EXERCISE DIRECTIONS = Beginning with the line below that contains "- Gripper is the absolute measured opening" and ending with the line that contains "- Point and", copy every line exactly. Copy nothing else.

Excerpts from a dataset =
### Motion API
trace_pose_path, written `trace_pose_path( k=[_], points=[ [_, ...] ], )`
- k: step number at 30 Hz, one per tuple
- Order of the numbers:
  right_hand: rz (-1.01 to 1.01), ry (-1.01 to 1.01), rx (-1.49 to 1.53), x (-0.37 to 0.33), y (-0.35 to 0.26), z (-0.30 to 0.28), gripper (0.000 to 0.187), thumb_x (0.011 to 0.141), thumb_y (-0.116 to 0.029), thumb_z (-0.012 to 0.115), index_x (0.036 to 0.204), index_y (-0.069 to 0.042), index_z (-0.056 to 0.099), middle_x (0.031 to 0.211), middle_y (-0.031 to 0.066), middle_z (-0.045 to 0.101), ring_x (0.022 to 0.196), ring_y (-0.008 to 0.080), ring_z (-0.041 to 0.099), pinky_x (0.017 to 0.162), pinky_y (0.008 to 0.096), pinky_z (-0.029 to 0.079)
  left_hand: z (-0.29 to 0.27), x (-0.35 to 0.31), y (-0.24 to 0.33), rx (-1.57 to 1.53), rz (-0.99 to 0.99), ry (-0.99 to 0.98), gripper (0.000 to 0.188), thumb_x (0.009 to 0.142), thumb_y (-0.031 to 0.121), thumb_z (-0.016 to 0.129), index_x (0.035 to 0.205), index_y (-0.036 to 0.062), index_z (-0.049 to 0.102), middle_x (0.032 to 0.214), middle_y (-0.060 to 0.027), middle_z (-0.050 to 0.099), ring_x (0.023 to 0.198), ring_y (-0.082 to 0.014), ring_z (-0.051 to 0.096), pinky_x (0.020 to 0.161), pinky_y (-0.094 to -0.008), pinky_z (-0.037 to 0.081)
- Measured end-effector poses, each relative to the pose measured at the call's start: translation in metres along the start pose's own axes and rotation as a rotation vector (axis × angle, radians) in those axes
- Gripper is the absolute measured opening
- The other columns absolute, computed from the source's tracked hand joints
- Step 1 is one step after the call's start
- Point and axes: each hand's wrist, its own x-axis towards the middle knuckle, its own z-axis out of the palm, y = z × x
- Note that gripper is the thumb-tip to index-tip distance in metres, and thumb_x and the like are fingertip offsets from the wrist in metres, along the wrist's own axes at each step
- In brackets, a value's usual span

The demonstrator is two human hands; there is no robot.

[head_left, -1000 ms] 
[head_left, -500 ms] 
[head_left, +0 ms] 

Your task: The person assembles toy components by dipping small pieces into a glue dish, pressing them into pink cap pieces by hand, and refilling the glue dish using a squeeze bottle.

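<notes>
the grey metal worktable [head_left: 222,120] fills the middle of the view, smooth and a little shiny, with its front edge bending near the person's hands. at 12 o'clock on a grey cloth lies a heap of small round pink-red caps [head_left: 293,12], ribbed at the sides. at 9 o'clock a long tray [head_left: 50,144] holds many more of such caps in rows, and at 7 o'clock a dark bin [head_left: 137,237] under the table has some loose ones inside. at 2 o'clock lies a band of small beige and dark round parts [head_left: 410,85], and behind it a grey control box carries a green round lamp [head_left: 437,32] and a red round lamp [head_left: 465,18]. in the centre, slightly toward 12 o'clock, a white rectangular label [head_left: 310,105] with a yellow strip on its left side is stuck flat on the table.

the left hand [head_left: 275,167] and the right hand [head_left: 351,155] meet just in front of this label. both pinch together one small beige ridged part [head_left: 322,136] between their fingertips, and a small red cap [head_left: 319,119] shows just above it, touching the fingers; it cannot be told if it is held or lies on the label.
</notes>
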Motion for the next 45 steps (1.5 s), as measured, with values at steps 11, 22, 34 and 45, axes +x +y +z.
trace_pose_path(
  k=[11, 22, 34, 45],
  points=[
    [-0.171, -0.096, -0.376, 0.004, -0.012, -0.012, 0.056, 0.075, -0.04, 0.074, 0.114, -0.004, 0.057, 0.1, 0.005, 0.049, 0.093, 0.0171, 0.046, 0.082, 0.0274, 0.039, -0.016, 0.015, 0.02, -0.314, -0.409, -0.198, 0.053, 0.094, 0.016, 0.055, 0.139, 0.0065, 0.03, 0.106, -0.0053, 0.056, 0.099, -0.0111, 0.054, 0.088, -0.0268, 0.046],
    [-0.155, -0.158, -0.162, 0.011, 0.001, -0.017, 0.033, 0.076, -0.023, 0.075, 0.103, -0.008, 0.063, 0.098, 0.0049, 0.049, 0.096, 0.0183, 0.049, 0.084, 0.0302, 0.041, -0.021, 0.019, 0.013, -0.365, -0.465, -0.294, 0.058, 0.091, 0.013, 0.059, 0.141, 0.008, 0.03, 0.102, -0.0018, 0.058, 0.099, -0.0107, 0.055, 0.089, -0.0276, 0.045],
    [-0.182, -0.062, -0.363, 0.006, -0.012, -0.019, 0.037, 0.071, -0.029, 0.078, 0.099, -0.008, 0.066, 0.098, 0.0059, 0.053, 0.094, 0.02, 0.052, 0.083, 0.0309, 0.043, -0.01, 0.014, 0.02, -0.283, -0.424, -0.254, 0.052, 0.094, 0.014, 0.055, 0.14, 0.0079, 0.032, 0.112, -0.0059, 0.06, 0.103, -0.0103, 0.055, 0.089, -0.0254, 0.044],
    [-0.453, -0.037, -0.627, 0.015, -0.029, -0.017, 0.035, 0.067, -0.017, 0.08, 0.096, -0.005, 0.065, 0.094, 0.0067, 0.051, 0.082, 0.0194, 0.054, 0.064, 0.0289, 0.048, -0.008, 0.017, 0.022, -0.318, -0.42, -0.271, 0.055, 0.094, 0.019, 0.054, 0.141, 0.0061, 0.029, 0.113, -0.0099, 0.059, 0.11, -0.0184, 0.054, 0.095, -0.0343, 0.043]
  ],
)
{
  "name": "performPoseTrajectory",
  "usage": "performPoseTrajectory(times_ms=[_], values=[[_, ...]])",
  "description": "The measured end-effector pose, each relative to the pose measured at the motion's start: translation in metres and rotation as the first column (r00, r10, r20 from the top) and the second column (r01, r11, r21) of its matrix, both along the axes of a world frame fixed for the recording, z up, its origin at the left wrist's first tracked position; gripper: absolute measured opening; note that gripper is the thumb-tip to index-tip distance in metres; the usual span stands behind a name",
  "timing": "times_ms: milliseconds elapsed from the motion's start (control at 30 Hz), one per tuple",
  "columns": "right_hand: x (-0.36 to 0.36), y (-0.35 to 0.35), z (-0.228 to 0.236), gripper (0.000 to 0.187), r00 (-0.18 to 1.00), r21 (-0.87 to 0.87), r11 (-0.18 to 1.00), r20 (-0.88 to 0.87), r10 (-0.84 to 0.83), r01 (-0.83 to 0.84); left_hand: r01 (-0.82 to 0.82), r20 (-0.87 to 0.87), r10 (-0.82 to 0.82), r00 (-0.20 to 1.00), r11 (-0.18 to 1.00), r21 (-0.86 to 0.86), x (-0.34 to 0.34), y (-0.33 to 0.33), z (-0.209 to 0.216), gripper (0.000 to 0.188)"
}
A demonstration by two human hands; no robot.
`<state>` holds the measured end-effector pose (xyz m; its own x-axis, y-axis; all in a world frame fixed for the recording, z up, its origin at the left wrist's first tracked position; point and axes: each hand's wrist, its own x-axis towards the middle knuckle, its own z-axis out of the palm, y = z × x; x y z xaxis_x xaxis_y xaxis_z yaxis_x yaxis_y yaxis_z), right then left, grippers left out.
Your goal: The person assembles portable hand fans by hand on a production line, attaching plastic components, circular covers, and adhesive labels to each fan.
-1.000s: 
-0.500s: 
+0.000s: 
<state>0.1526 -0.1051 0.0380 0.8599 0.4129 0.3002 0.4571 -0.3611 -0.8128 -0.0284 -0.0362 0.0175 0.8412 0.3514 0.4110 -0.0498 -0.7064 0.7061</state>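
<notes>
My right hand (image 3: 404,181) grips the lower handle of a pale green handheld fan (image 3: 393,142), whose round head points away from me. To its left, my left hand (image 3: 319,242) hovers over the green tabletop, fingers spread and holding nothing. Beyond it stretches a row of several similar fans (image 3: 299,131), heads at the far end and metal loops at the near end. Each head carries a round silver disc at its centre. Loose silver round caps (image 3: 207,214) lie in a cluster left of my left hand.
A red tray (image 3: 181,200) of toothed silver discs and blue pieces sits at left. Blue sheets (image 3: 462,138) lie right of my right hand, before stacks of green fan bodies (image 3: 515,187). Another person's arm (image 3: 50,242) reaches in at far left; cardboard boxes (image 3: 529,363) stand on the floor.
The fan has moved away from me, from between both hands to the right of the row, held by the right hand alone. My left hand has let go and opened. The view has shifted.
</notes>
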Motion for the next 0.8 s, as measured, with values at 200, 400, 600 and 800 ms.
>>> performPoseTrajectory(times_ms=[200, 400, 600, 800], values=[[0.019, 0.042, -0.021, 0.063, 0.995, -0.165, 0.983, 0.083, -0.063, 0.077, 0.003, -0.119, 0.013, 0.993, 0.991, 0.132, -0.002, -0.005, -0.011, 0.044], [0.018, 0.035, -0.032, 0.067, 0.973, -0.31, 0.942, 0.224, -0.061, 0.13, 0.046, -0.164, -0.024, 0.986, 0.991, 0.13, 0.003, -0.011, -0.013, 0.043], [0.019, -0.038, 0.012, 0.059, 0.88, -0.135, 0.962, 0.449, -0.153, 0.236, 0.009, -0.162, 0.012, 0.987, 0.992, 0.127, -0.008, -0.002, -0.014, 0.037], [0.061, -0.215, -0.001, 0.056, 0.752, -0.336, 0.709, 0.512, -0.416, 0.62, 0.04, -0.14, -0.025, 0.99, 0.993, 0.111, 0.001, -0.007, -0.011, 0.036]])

WORKED SOLUTION =
- Gripper is the absolute measured opening
- The other columns absolute, computed from the source's tracked hand joints
- Step 1 is one step after the call's start
- Point and axes: each hand's wrist, its own x-axis towards the middle knuckle, its own z-axis out of the palm, y = z × x

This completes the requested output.